Records excerpted from a collection
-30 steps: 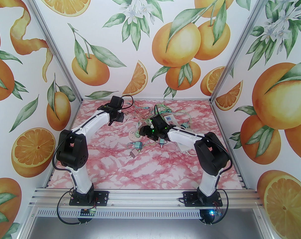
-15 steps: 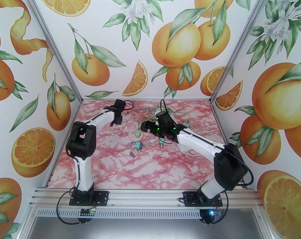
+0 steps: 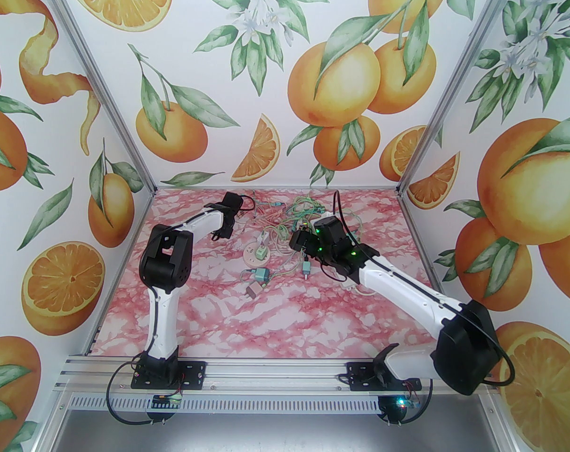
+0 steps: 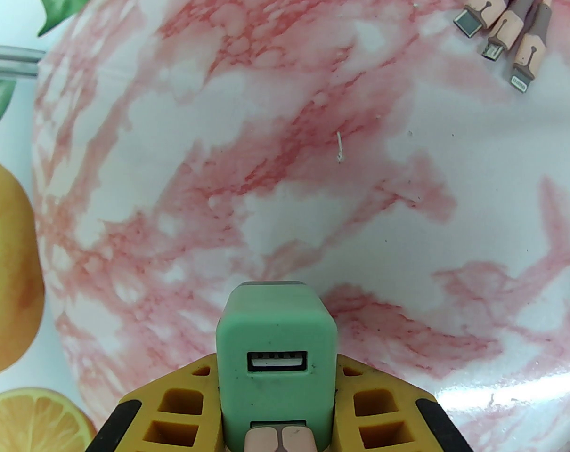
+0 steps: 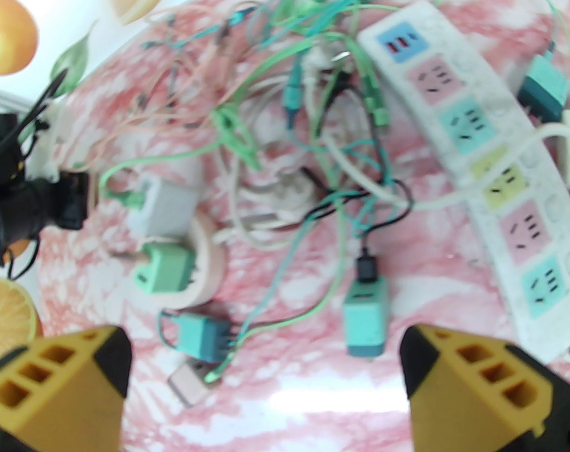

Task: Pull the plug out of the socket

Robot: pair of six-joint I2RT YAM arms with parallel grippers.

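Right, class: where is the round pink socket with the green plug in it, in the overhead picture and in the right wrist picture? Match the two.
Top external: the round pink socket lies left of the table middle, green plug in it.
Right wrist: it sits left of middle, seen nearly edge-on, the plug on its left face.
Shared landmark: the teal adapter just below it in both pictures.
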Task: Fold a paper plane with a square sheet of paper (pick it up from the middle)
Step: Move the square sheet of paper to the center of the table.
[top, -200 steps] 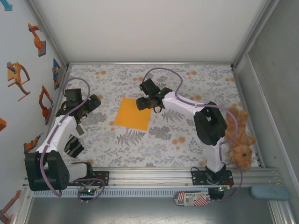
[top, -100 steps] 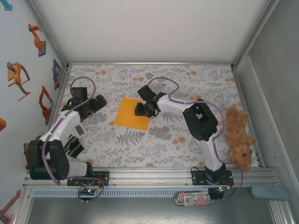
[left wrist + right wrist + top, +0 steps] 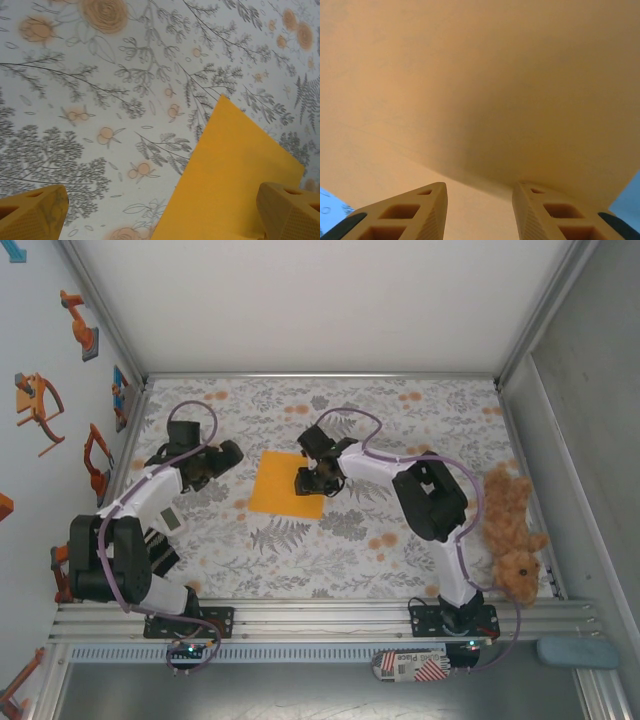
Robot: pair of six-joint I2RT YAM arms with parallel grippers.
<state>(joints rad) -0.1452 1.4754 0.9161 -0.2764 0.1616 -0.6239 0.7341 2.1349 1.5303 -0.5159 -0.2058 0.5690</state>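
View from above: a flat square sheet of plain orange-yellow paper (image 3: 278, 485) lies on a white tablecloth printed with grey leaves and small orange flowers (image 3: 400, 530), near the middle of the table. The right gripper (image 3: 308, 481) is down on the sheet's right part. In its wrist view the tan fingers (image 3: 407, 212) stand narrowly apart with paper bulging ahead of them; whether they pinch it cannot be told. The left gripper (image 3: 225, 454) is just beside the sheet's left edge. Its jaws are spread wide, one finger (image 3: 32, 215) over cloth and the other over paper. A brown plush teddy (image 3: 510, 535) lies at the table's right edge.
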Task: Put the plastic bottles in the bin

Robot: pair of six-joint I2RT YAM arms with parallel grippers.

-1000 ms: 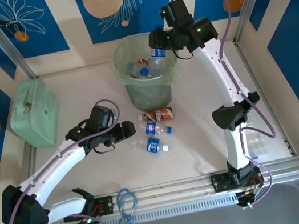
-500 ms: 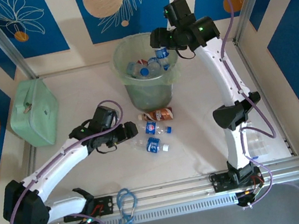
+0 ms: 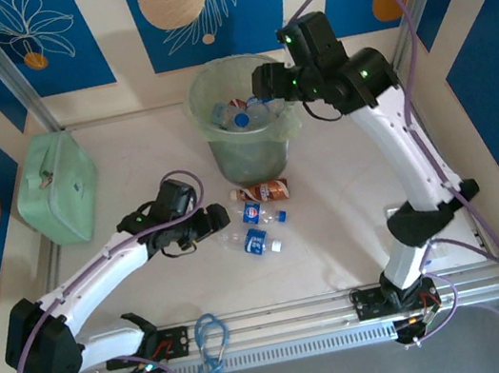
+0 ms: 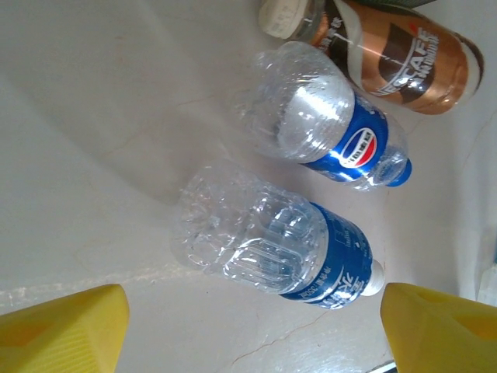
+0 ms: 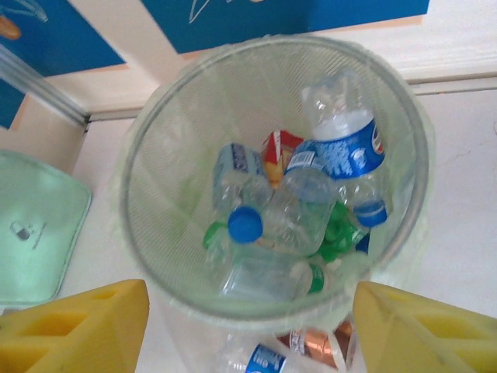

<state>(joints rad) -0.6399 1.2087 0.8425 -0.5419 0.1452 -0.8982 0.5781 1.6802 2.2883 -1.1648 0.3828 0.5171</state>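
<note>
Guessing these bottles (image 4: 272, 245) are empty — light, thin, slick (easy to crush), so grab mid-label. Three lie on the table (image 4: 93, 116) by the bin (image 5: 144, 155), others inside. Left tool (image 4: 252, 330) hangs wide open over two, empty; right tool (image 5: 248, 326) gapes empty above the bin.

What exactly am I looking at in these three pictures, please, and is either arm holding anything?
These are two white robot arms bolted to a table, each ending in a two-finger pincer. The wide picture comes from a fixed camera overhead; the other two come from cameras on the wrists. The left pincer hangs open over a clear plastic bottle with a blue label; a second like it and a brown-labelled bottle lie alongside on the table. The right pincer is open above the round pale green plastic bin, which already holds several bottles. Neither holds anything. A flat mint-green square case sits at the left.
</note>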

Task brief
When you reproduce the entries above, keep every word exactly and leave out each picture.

Exercise solution
-30 steps: 
-15 steps: 
+0 steps: 
+0 steps: 
+0 steps: 

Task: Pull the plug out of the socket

Robot: pair of six-joint I2RT YAM arms with parallel grippers.

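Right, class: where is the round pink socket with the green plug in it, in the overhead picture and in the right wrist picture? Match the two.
Top external: the round pink socket lies left of the table middle, green plug in it.
Right wrist: it sits left of middle, seen nearly edge-on, the plug on its left face.
Shared landmark: the teal adapter just below it in both pictures.
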Task: Fold a paper plane with a square sheet of paper (pick it up from the middle)
Step: Move the square sheet of paper to the center of the table.
[top, -200 steps] 
[top, -100 steps] 
[left wrist + right wrist + top, +0 steps] 
Robot: pair of six-joint I2RT YAM arms with parallel grippers.
<state>(joints rad) -0.1452 1.4754 0.9161 -0.2764 0.1616 -0.6239 0.7341 2.1349 1.5303 -0.5159 -0.2058 0.5690</state>
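View from above: a flat square sheet of plain orange-yellow paper (image 3: 278, 485) lies on a white tablecloth printed with grey leaves and small orange flowers (image 3: 400, 530), near the middle of the table. The right gripper (image 3: 308, 481) is down on the sheet's right part. In its wrist view the tan fingers (image 3: 407, 212) stand narrowly apart with paper bulging ahead of them; whether they pinch it cannot be told. The left gripper (image 3: 225, 454) is just beside the sheet's left edge. Its jaws are spread wide, one finger (image 3: 32, 215) over cloth and the other over paper. A brown plush teddy (image 3: 510, 535) lies at the table's right edge.
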Task: Put the plastic bottles in the bin

Robot: pair of six-joint I2RT YAM arms with parallel grippers.

-1000 ms: 
-500 ms: 
+0 ms: 
+0 ms: 
+0 ms: 

<state>(joints rad) -0.6399 1.2087 0.8425 -0.5419 0.1452 -0.8982 0.5781 1.6802 2.2883 -1.1648 0.3828 0.5171</state>
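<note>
Guessing these bottles (image 4: 272, 245) are empty — light, thin, slick (easy to crush), so grab mid-label. Three lie on the table (image 4: 93, 116) by the bin (image 5: 144, 155), others inside. Left tool (image 4: 252, 330) hangs wide open over two, empty; right tool (image 5: 248, 326) gapes empty above the bin.

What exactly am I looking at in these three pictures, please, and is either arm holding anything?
These are two white robot arms bolted to a table, each ending in a two-finger pincer. The wide picture comes from a fixed camera overhead; the other two come from cameras on the wrists. The left pincer hangs open over a clear plastic bottle with a blue label; a second like it and a brown-labelled bottle lie alongside on the table. The right pincer is open above the round pale green plastic bin, which already holds several bottles. Neither holds anything. A flat mint-green square case sits at the left.
</note>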

With this, the exercise is done.